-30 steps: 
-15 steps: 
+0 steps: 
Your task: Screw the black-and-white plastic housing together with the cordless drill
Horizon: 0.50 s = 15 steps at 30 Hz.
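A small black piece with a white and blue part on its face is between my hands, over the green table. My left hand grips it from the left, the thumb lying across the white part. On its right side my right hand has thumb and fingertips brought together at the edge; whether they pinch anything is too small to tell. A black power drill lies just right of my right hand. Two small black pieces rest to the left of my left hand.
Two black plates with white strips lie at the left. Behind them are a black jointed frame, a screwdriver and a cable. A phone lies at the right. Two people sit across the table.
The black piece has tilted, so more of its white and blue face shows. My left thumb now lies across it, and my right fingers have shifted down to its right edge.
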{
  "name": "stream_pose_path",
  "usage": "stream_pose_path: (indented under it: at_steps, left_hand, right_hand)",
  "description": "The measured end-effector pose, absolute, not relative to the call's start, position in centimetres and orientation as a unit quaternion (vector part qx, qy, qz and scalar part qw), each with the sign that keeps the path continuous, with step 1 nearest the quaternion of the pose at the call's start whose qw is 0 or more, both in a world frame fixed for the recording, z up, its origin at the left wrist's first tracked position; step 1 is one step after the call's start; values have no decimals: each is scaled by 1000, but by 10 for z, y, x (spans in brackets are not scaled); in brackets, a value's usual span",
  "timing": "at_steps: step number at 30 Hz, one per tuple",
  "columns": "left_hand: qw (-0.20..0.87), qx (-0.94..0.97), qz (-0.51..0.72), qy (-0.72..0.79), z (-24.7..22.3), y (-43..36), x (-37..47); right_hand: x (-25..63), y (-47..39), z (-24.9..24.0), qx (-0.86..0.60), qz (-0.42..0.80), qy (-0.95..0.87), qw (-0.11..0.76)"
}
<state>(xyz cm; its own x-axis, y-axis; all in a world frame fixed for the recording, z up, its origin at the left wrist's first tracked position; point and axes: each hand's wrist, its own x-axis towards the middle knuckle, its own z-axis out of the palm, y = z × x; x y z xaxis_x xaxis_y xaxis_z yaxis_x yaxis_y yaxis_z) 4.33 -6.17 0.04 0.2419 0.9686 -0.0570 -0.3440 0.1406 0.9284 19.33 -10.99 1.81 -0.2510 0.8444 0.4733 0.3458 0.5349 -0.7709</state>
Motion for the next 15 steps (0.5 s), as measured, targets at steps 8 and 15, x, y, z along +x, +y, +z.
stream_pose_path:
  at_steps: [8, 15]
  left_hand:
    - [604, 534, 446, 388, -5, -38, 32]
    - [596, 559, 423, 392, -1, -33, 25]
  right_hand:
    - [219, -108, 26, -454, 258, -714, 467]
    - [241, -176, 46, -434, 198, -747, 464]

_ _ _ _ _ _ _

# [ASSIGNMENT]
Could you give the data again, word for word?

# [EXERCISE OUTPUT]
-30 steps: 
-15 steps: 
+0 steps: 
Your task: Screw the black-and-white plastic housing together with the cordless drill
Horizon: 0.50 s = 15 steps at 30 Hz.
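A small black piece with a white and blue part on its face is between my hands, over the green table. My left hand grips it from the left, the thumb lying across the white part. On its right side my right hand has thumb and fingertips brought together at the edge; whether they pinch anything is too small to tell. A black power drill lies just right of my right hand. Two small black pieces rest to the left of my left hand.
Two black plates with white strips lie at the left. Behind them are a black jointed frame, a screwdriver and a cable. A phone lies at the right. Two people sit across the table.
The black piece has tilted, so more of its white and blue face shows. My left thumb now lies across it, and my right fingers have shifted down to its right edge.
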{
  "name": "stream_pose_path",
  "usage": "stream_pose_path: (indented under it: at_steps, left_hand, right_hand)",
  "description": "The measured end-effector pose, absolute, not relative to the call's start, position in centimetres and orientation as a unit quaternion (vector part qx, qy, qz and scalar part qw), each with the sign that keeps the path continuous, with step 1 nearest the quaternion of the pose at the call's start whose qw is 0 or more, both in a world frame fixed for the recording, z up, its origin at the left wrist's first tracked position; step 1 is one step after the call's start; values have no decimals: each is scaled by 1000, but by 10 for z, y, x (spans in brackets are not scaled); in brackets, a value's usual span",
  "timing": "at_steps: step number at 30 Hz, one per tuple",
  "columns": "left_hand: qw (-0.20..0.87), qx (-0.94..0.97), qz (-0.51..0.72), qy (-0.72..0.79), z (-24.7..22.3), y (-43..36), x (-37..47); right_hand: x (-25..63), y (-47..39), z (-24.9..24.0), qx (-0.86..0.60), qz (-0.42..0.80), qy (-0.95..0.87), qw (-0.11..0.76)"
}
<state>(xyz cm; its own x-axis, y-axis; all in a world frame fixed for the recording, z up, its origin at the left wrist's first tracked position; point and axes: each hand's wrist, its own x-axis towards the middle knuckle, its own z-axis out of the palm, y = z × x; x y z xaxis_x xaxis_y xaxis_z yaxis_x yaxis_y yaxis_z) 4.33 -6.17 0.04 0.2419 0.9686 -0.0570 -0.3440 0.1406 0.9284 19.33 -10.99 1.81 -0.2510 0.8444 0.4733 0.3458 0.5349 -0.7709</state>
Motion for the next 15 steps (0.5 s), as measured, targets at steps 8 and 15, x, y, z along +x, +y, +z.
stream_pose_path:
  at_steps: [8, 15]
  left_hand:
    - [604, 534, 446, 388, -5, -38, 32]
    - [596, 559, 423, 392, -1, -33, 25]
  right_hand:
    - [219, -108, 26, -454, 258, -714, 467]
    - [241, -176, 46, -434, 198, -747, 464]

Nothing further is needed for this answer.